# [Instructions to follow]
Quote the entries word for word. Omit the pictures.

# [Records for processing]
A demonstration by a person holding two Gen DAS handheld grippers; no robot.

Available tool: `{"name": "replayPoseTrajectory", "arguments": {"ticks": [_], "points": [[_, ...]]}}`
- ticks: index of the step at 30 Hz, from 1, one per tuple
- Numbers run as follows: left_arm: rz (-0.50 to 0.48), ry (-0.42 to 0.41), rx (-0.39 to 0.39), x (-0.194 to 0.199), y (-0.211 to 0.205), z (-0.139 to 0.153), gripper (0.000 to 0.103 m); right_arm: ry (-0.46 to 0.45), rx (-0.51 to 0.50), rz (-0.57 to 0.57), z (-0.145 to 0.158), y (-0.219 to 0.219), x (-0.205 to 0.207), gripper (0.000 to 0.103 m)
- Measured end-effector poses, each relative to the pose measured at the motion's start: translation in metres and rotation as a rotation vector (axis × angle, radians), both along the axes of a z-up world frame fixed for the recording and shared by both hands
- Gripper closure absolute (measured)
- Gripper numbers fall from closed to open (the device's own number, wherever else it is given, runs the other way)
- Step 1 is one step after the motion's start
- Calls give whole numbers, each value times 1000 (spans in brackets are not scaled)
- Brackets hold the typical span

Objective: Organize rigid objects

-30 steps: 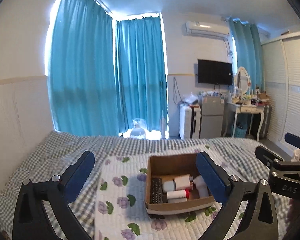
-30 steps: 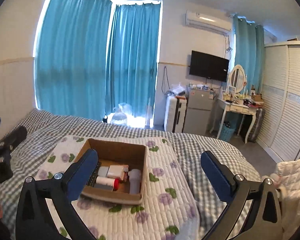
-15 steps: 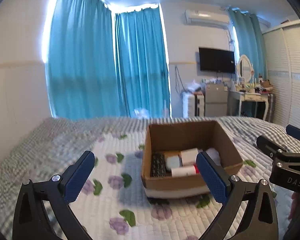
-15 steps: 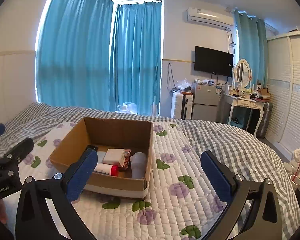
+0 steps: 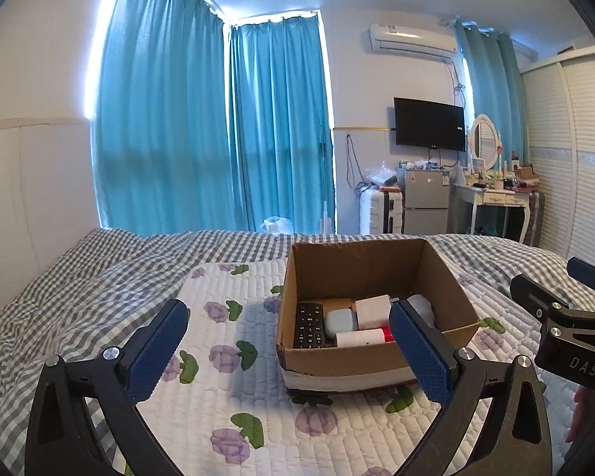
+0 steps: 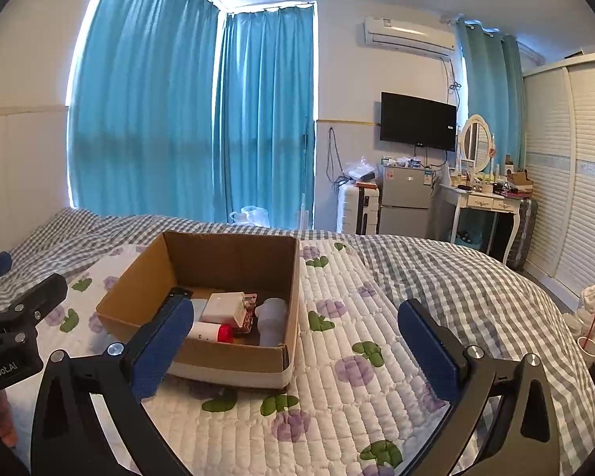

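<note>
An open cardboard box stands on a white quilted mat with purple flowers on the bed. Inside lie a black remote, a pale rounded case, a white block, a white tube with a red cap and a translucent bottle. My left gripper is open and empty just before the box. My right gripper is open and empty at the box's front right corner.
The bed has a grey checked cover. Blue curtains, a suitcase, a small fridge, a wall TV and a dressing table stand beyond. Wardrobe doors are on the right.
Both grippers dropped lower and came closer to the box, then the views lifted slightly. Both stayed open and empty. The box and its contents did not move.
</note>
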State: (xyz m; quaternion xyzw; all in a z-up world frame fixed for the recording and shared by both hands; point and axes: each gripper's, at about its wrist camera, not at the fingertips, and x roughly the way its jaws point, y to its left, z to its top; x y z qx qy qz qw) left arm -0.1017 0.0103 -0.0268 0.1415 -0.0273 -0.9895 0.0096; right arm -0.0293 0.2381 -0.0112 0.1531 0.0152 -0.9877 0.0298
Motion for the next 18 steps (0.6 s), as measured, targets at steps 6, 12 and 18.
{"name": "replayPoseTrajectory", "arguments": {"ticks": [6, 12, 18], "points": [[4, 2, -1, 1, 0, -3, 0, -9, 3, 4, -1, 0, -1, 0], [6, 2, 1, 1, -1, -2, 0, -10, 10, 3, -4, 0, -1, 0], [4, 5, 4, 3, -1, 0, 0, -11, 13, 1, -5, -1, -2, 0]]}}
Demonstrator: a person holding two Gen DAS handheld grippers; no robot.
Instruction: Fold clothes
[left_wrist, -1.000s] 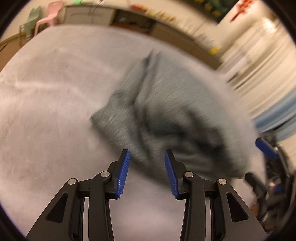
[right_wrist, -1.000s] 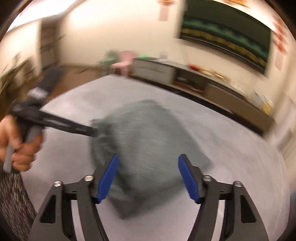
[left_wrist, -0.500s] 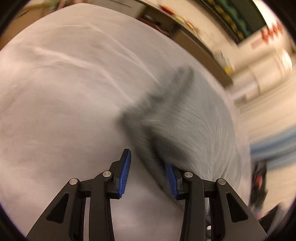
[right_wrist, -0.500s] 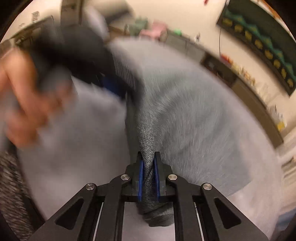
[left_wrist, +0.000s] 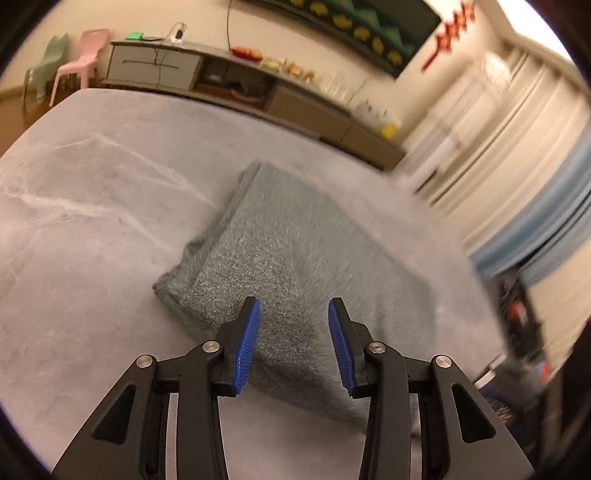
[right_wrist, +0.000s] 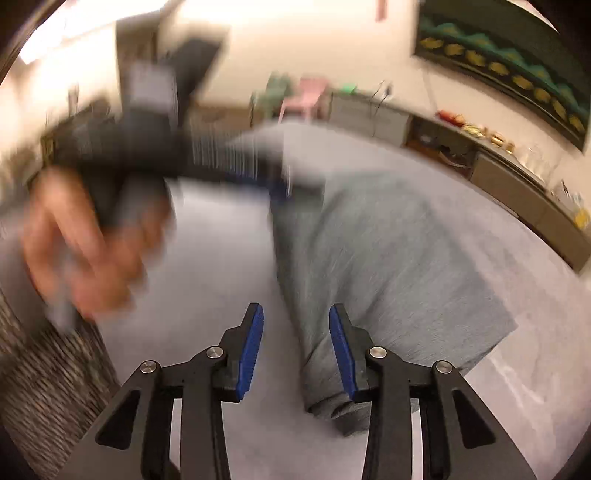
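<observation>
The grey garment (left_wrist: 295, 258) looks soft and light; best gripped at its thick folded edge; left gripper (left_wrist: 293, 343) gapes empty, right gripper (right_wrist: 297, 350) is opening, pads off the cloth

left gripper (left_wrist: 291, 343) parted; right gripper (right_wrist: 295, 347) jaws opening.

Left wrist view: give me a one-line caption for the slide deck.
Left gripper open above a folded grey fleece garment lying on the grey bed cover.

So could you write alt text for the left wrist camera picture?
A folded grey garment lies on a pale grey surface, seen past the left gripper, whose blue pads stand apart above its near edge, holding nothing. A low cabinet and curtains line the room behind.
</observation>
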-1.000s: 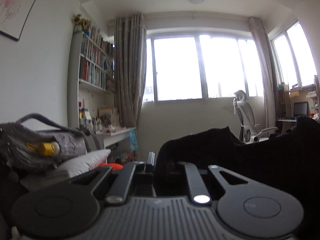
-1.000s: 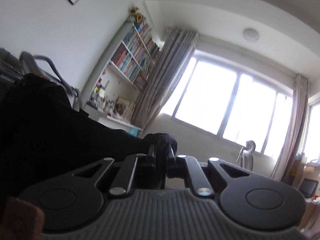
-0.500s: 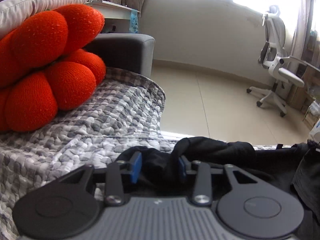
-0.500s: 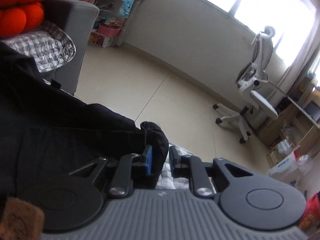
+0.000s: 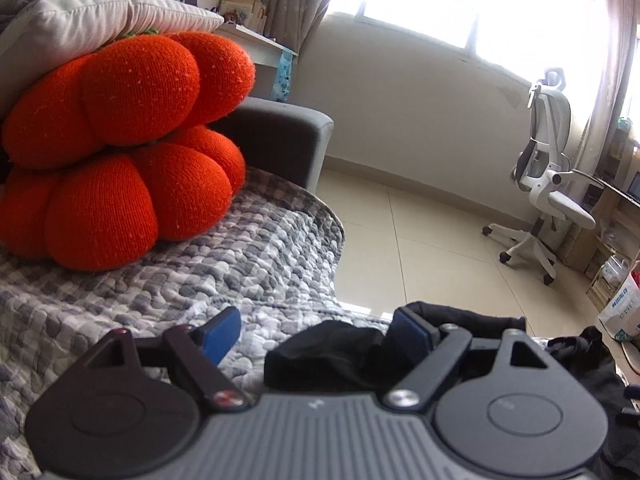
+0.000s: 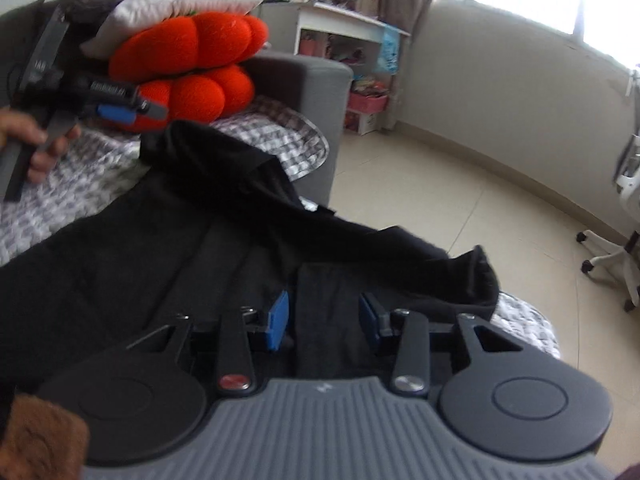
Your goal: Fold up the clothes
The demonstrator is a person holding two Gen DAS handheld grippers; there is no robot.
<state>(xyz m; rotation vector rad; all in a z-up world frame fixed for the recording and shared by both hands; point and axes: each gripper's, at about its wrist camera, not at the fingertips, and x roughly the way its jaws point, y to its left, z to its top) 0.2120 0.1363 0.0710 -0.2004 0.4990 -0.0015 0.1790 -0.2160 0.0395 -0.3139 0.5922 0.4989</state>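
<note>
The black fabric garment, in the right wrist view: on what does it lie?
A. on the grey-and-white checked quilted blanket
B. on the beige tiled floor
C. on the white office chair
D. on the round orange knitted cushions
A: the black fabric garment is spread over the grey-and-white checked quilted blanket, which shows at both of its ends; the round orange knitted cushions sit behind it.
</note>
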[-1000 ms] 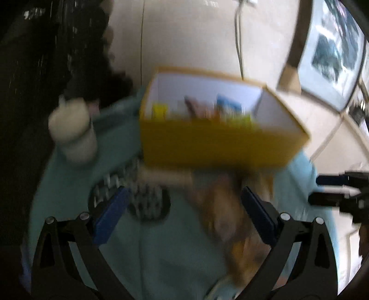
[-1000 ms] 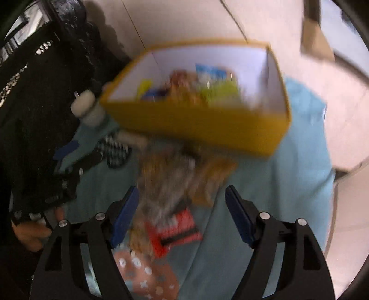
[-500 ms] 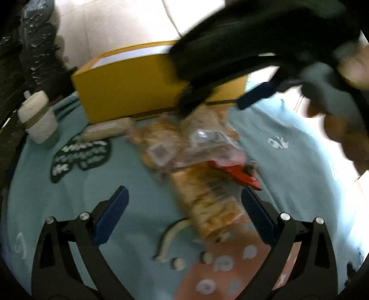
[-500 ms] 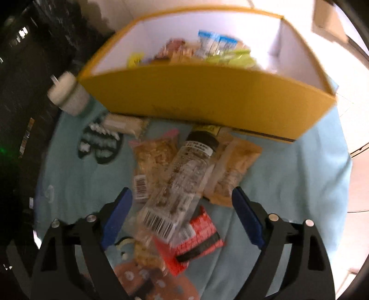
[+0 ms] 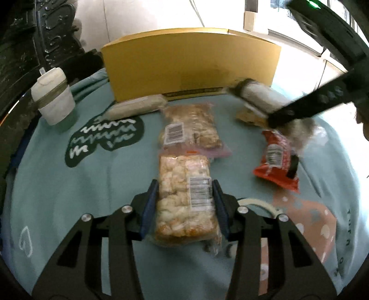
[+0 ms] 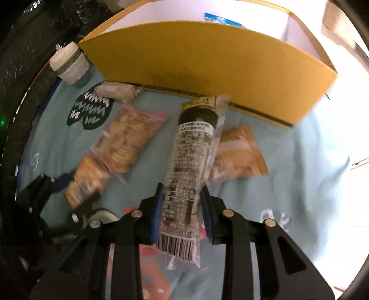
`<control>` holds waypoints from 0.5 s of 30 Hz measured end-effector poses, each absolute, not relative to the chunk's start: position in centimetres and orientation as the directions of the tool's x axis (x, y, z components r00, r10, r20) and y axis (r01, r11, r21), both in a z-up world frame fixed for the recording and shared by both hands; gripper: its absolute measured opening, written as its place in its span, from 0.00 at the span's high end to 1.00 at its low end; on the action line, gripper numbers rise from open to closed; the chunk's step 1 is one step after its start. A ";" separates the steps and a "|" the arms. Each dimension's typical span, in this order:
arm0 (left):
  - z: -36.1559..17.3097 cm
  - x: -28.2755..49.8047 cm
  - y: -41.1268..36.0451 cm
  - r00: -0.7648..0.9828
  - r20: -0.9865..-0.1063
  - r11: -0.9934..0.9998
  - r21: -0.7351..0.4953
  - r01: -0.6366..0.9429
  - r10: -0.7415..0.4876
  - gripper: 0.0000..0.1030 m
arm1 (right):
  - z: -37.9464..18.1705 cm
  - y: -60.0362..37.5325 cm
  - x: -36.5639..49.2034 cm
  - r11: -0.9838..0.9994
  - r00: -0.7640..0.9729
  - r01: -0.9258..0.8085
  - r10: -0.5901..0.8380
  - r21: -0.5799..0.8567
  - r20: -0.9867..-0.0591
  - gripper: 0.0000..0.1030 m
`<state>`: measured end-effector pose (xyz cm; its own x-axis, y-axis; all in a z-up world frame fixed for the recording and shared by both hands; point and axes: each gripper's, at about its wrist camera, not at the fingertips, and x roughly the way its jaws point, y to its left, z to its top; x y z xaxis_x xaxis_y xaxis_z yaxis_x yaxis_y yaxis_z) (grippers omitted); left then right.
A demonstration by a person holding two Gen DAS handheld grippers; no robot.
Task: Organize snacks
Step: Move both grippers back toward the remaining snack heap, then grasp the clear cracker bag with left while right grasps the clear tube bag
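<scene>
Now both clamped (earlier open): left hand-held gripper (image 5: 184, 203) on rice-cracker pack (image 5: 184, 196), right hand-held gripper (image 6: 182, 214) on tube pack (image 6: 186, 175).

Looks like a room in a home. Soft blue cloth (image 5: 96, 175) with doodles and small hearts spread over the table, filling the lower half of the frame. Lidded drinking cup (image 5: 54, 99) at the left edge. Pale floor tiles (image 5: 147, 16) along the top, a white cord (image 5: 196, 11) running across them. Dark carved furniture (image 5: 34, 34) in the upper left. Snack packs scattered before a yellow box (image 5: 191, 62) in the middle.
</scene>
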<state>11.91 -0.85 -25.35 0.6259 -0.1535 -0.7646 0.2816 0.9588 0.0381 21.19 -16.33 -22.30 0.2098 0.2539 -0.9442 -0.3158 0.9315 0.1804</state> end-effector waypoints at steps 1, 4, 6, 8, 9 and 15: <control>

# [Result for this task]
A demonstration by a person holding two Gen DAS handheld grippers; no robot.

Available tool: `{"name": "replayPoseTrajectory", "arguments": {"ticks": [_], "points": [[_, ...]]}}`
- ticks: index of the step at 30 Hz, from 1, one per tuple
- Numbers run as follows: left_arm: rz (-0.50 to 0.48), ry (-0.42 to 0.41), rx (-0.39 to 0.39), x (-0.194 to 0.199), y (-0.211 to 0.205), z (-0.139 to 0.153), gripper (0.000 to 0.103 m); right_arm: ry (-0.46 to 0.45), rx (-0.51 to 0.50), rz (-0.57 to 0.57), z (-0.145 to 0.158), y (-0.219 to 0.219), x (-0.205 to 0.207), gripper (0.000 to 0.103 m)
- Measured end-effector poses, each relative to the pose measured at the motion's start: translation in metres and rotation as a rotation vector (axis × angle, radians), both along the axes of a z-up world frame fixed for the recording and shared by both hands
- Gripper closure absolute (measured)
- Gripper numbers fall from closed to open (the device's own number, wherever else it is given, runs the other way)
- Step 1 is one step after the motion's start
- Calls give whole numbers, each value times 1000 (spans in brackets are not scaled)
- Brackets hold the typical span

Objective: Organize rigid objects

-30 steps: 
-30 steps: 
-15 steps: 
-15 steps: 
+0 steps: 
+0 steps: 

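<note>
An open cardboard box stands on a white quilted mat with purple flowers on the bed. Inside lie a black remote, a pale rounded case, a white block, a white tube with a red cap and a translucent bottle. My left gripper is open and empty just before the box. My right gripper is open and empty at the box's front right corner.
The bed has a grey checked cover. Blue curtains, a suitcase, a small fridge, a wall TV and a dressing table stand beyond. Wardrobe doors are on the right.
Both grippers dropped lower and came closer to the box, then the views lifted slightly. Both stayed open and empty. The box and its contents did not move.
</note>
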State: (xyz m; quaternion xyzw; all in a z-up world frame fixed for the recording and shared by both hands; point and axes: each gripper's, at about its wrist camera, not at the fingertips, and x roughly the way its jaws point, y to its left, z to its top; x y z qx qy qz qw) left arm -0.1017 0.0103 -0.0268 0.1415 -0.0273 -0.9895 0.0096; right arm -0.0293 0.2381 -0.0112 0.1531 0.0152 -0.9877 0.0298
Motion for the next 18 steps (0.6 s), as measured, targets at steps 6, 12 and 18.
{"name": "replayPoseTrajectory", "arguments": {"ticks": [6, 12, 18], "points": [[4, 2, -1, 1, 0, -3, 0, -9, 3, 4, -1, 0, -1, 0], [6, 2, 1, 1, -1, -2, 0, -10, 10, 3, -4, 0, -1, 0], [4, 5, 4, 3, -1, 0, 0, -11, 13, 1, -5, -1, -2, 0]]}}
Demonstrator: a person holding two Gen DAS handheld grippers; no robot.
Instruction: Fold clothes
[left_wrist, -1.000s] 
[right_wrist, -1.000s] 
[left_wrist, -0.500s] 
[right_wrist, -0.500s] 
[left_wrist, +0.000s] 
[right_wrist, +0.000s] 
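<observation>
The grey garment (left_wrist: 295, 258) looks soft and light; best gripped at its thick folded edge; left gripper (left_wrist: 293, 343) gapes empty, right gripper (right_wrist: 297, 350) is opening, pads off the cloth

left gripper (left_wrist: 291, 343) parted; right gripper (right_wrist: 295, 347) jaws opening.

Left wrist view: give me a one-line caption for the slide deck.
Left gripper open above a folded grey fleece garment lying on the grey bed cover.

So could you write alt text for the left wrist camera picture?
A folded grey garment lies on a pale grey surface, seen past the left gripper, whose blue pads stand apart above its near edge, holding nothing. A low cabinet and curtains line the room behind.
</observation>
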-1.000s: 
-1.000s: 
-0.500s: 
-0.500s: 
+0.000s: 
+0.000s: 
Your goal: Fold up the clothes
The demonstrator is a person holding two Gen DAS handheld grippers; there is no robot.
<state>(xyz m; rotation vector rad; all in a z-up world frame fixed for the recording and shared by both hands; point and axes: each gripper's, at about its wrist camera, not at the fingertips, and x roughly the way its jaws point, y to its left, z to its top) 0.2120 0.1363 0.0710 -0.2004 0.4990 -0.0015 0.1790 -0.2160 0.0395 -0.3139 0.5922 0.4989</state>
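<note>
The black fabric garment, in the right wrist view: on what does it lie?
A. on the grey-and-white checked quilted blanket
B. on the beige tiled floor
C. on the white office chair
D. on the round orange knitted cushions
A: the black fabric garment is spread over the grey-and-white checked quilted blanket, which shows at both of its ends; the round orange knitted cushions sit behind it.
</note>
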[-1000 ms] 
[-1000 ms] 
[-500 ms] 
[-500 ms] 
[+0 ms] 
[+0 ms] 
`<control>` holds waypoints from 0.5 s of 30 Hz measured end-effector poses, each absolute, not relative to the chunk's start: position in centimetres and orientation as the directions of the tool's x axis (x, y, z components r00, r10, r20) and y axis (r01, r11, r21), both in a z-up world frame fixed for the recording and shared by both hands; gripper: its absolute measured opening, written as its place in its span, from 0.00 at the span's high end to 1.00 at its low end; on the action line, gripper numbers rise from open to closed; the chunk's step 1 is one step after its start. A ";" separates the steps and a "|" the arms. Each dimension's typical span, in this order:
arm0 (left):
  - z: -36.1559..17.3097 cm
  - x: -28.2755..49.8047 cm
  - y: -41.1268..36.0451 cm
  - r00: -0.7648..0.9828
  - r20: -0.9865..-0.1063
  - r11: -0.9934..0.9998
  - r21: -0.7351..0.4953
  - r01: -0.6366..0.9429
  - r10: -0.7415..0.4876
  - gripper: 0.0000..0.1030 m
arm1 (right):
  - z: -37.9464..18.1705 cm
  - y: -60.0362..37.5325 cm
  - x: -36.5639..49.2034 cm
  - r11: -0.9838..0.9994
  - r00: -0.7640..0.9729
  - r01: -0.9258..0.8085
  - r10: -0.5901..0.8380
  - r21: -0.5799..0.8567
  - r20: -0.9867..-0.0591
  - gripper: 0.0000..0.1030 m
`<state>`: measured end-effector pose (xyz cm; its own x-axis, y-axis; all in a z-up world frame fixed for the recording and shared by both hands; point and axes: each gripper's, at about its wrist camera, not at the fingertips, and x roughly the way its jaws point, y to its left, z to its top; x y z xaxis_x xaxis_y xaxis_z yaxis_x yaxis_y yaxis_z) (grippers omitted); left then right.
A demonstration by a person holding two Gen DAS handheld grippers; no robot.
Task: Organize snacks
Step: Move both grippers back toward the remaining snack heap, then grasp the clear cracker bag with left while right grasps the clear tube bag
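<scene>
Now both clamped (earlier open): left hand-held gripper (image 5: 184, 203) on rice-cracker pack (image 5: 184, 196), right hand-held gripper (image 6: 182, 214) on tube pack (image 6: 186, 175).

Looks like a room in a home. Soft blue cloth (image 5: 96, 175) with doodles and small hearts spread over the table, filling the lower half of the frame. Lidded drinking cup (image 5: 54, 99) at the left edge. Pale floor tiles (image 5: 147, 16) along the top, a white cord (image 5: 196, 11) running across them. Dark carved furniture (image 5: 34, 34) in the upper left. Snack packs scattered before a yellow box (image 5: 191, 62) in the middle.
</scene>
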<state>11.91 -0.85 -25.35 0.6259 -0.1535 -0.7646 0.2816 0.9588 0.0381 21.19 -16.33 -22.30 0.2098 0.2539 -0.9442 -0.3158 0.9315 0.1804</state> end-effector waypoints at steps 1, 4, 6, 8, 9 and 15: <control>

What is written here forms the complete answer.